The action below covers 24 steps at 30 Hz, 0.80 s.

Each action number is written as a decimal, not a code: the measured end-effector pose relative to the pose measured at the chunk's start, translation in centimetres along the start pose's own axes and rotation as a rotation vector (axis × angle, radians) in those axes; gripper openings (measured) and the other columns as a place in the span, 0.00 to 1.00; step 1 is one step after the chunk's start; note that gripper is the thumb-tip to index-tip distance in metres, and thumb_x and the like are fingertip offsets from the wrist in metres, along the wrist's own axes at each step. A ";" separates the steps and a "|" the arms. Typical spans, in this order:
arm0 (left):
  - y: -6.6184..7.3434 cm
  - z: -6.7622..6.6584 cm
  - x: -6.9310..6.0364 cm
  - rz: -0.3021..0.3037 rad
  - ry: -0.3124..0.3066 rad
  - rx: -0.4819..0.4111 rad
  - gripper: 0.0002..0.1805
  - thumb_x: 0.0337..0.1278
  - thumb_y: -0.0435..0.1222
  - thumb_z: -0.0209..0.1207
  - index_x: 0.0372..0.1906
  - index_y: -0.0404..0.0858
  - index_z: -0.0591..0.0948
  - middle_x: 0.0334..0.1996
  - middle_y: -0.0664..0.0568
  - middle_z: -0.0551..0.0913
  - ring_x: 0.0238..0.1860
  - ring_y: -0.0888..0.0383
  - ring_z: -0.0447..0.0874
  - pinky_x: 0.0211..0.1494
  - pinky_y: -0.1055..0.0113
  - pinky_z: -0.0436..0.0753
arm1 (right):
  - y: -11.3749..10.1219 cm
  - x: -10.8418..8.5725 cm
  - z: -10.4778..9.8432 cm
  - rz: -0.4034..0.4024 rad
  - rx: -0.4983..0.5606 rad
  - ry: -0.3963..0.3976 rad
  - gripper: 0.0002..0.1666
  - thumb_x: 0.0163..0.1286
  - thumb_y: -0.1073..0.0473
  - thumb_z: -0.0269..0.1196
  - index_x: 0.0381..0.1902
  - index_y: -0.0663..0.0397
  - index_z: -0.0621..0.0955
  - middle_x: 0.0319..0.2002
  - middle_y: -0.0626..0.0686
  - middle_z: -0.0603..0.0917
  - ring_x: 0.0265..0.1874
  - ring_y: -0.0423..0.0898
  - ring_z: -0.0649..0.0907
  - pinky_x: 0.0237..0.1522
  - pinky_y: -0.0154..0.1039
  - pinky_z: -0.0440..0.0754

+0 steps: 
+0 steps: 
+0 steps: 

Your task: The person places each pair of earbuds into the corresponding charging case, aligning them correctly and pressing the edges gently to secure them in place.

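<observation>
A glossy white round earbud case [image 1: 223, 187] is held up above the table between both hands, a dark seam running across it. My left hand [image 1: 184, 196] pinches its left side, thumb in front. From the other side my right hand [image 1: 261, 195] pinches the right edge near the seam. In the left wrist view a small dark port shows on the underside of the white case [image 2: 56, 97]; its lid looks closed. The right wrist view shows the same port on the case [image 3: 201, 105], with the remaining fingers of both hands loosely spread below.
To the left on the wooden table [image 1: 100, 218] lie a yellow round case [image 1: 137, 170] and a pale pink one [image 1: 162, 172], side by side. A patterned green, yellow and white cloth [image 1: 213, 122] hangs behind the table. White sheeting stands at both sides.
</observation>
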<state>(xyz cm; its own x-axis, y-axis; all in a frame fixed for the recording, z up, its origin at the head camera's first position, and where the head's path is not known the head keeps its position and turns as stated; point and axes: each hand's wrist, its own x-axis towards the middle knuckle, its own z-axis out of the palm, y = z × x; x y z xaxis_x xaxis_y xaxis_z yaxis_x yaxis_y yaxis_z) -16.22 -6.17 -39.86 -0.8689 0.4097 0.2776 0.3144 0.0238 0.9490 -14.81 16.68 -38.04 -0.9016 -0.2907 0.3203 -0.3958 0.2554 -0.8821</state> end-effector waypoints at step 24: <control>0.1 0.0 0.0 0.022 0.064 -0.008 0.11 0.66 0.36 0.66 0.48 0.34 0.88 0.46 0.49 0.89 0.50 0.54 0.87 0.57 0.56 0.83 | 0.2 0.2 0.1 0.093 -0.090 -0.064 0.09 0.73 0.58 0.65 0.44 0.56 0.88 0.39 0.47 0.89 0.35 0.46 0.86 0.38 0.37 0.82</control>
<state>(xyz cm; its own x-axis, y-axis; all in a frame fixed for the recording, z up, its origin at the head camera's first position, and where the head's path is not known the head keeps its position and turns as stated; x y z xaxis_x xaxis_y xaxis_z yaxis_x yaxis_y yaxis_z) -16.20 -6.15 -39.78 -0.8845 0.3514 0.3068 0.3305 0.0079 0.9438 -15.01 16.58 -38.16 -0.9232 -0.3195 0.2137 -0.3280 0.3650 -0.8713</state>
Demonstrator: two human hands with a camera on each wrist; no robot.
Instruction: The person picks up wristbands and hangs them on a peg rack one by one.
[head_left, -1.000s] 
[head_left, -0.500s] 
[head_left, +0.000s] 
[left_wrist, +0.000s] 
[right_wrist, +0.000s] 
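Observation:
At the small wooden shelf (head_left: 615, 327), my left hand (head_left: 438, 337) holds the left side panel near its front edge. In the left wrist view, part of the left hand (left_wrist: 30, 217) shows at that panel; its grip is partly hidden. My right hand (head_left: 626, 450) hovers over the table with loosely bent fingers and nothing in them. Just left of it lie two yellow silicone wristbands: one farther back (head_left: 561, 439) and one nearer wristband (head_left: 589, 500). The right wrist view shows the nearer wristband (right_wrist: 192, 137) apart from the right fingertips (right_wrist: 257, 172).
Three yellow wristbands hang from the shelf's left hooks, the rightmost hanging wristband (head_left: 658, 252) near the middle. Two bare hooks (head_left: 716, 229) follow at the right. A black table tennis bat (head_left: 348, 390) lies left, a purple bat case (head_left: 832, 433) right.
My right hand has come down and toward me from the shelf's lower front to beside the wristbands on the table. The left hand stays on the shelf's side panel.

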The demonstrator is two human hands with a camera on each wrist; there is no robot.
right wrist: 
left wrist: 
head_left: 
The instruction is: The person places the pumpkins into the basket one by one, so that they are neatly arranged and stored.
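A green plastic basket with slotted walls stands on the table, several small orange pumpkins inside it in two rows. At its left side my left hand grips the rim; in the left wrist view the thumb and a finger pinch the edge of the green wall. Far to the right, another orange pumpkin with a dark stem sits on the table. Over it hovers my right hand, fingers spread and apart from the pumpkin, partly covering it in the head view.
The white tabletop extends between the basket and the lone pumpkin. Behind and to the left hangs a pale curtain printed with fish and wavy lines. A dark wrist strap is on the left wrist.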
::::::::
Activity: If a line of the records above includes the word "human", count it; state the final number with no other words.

Expected output: 2